特に戦後、製糸業で蓄積した生産要素を精密に転換できたことが大きかった。転換には他市からの工場の進出が大きかった。その進出を招いた最大の要因は製糸業などに従事していた工場労働者である。この町は工場労働者の町であると言って良いだろう。

 

製糸業の始まりは宿場資本からであった。下諏訪の製糸業の揺籃期は宿場の機能を失った人々が蓄積された資本により転業したのが始まりである。その意味で、下諏訪町の始まりを「宿場町」とする考えには一理ある。しかし、日露戦役後に岡谷で大資本化した製糸業者が下諏訪町内に工場を建設するようになってからは、この時期までに育っていた下諏訪町の中小業者の多くは競争に落伍してしまった。その後の製糸業を支える多くの事業者はこの時代に資産家たちが起業したものである。

 

製糸業がピークを迎えるのは大正の初めから昭和の初めまでの時代である。岡谷市から進出した大工場と中小工場が乱立する構造は、戦後の精密工業界の状況に似ている。この町は少数の大企業と零細企業の町であった。この町の線路より北側の地域の道路が狭く、家屋が軒を接するような構造になっているのは、この時代に形成された街並みだからである。宿場町だった地域より離れた農地などに工場が立地し、その周辺には工員の寮などが建設された。

 

日本の製糸業界は糸価の乱高下に翻弄された。下諏訪町の製糸事業者も同様だった。

大正3年、第一次世界大戦により糸価が一時低迷したが、生糸の買い上げによって製糸業は維持された。その後米国の大戦景気により需要は急速に拡大し、諏訪地方の事業者は県外に工場を出すまでに至った。

ところが大正9年に至り糸価が暴落、昭和2年には金融恐慌が起き、昭和4年のブラックマンデー以後には糸価が半値にまでなってしまった。

目まぐるしく動く市況に翻弄された下諏訪町の製糸業だったが、多くの労働者を必要とするこの産業が周辺の農村地域からの人口流入を招いた。製糸業を支える産業も育ち、戦時中の疎開企業の諏訪地方への立地などもあって、終戦時には繊維業は工業界の30%程度となっていた。数人から数十人規模の零細企業が大半を占めており、自然景況に左右されやすい体質であった。

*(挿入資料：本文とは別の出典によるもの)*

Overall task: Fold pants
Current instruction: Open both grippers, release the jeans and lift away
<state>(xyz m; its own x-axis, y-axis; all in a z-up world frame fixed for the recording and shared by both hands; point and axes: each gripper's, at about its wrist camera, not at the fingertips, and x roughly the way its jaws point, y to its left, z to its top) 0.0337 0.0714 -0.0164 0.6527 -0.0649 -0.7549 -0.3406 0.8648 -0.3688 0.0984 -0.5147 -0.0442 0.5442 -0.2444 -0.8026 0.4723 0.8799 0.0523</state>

終戦とドッヂラインの大倒産時代には工場閉鎖と大量解雇が相次いだ。当時の苦難は言葉で表せないものがあるが、結果から見れば工業界の代謝を促進することとなった。下諏訪町の製造業者は、諏訪地方の他の地域と同じく軽工業からより付加価値の高い精密工業への転換を果たすことに成功した。製糸時代から集まり始めていた豊富な労働力と工場資本が元手となった。特に機械工業の発展はめざましい。町誌には昭和30年を100とした場合の生産額指数が掲載されているが、昭和23年は2.8だったが、昭和37年には1200になっている。

戦後の初期は家内工業的なメリヤス製造が主体で、98%が零細事業者だった。軽工業の斜陽化に町は危機感を持ち、他市町村に先駆けて工場誘致条例を整備して敷地の斡旋と減税を実施、カメラメーカーのヤシカが御田町に工場を建設した。諏訪市で創業していた三協精機下諏訪町に分工場を出したのもこの頃である。先年下諏訪町から転出してしまった小型モーターの荻原製作所も諏訪市から転入した。関連、下請けが急激に成長して精密製造業の集積地が出来上がった。大和電機工業、共立継器のような現在でも下諏訪町の中核をなしている製造業者もこの時期に操業を始めた。

 

以上のように振り返ってみてもなお、この町は「宿場町」と言えるのだろうか。ほとんどの町民は工場で糸を繰ったり工場で油まみれになって、世界経済に翻弄されながら働くことで生計を維持してきた。

私たちの歴史をもう一度率直に見直してみれば、そんなことが見えてくると思う。